What needs to be done ▸
From the data below, set down exactly the lines between the one holding "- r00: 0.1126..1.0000" and the one holding "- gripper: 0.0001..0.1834", inclusive, and no others.

Data segment ▸
▼▼▼
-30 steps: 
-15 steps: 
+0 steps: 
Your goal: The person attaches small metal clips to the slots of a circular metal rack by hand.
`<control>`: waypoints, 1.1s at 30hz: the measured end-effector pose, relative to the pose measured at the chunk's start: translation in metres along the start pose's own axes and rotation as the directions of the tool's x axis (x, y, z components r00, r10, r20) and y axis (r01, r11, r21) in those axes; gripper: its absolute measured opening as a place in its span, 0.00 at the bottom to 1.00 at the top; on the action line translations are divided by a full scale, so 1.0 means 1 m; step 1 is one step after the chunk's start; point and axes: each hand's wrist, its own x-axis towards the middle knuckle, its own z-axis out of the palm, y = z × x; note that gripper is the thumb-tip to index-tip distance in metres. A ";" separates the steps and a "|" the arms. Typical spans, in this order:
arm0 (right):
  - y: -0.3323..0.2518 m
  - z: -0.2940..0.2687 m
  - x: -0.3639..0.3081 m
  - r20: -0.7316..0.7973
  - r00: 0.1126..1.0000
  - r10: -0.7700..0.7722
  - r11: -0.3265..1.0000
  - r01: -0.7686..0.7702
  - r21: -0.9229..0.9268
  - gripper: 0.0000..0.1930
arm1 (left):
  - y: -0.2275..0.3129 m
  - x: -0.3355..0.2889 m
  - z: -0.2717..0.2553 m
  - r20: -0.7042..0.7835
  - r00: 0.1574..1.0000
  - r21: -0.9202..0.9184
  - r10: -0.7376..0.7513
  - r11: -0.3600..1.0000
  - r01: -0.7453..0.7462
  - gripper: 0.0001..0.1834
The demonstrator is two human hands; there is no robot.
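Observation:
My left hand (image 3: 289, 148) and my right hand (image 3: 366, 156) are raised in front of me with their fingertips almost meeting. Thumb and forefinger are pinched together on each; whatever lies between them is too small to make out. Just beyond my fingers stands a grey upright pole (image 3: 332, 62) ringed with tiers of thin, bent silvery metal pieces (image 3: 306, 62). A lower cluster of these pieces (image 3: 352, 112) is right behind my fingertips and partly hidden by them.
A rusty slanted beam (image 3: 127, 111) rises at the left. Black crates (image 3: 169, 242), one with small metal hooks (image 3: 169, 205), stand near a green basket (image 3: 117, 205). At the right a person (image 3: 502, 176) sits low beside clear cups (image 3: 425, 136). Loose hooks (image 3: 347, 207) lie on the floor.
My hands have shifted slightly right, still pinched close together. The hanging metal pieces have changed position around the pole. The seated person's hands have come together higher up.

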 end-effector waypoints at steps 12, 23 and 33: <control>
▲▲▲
Response to this task ▸
  - r00: 0.1126..1.0000
  - r10: -0.7700..0.7722
  - r11: -0.3265..1.0000
  - r01: -0.7686..0.7702
  - r21: -0.9229..0.9268
  - gripper: 0.0000..0.1930
arm1 (left):
  - y: -0.2275..0.3129 m
  - x: -0.3355..0.2889 m
  - z: -0.2717..0.2553 m
  - r20: -0.7042..0.7835
  - r00: 0.1574..1.0000
  - r21: -0.9202..0.9184
  - r10: -0.7376..0.7513
  - r11: -0.3600..1.0000
  - r01: -0.7453..0.7462
  - gripper: 0.0001..0.1834

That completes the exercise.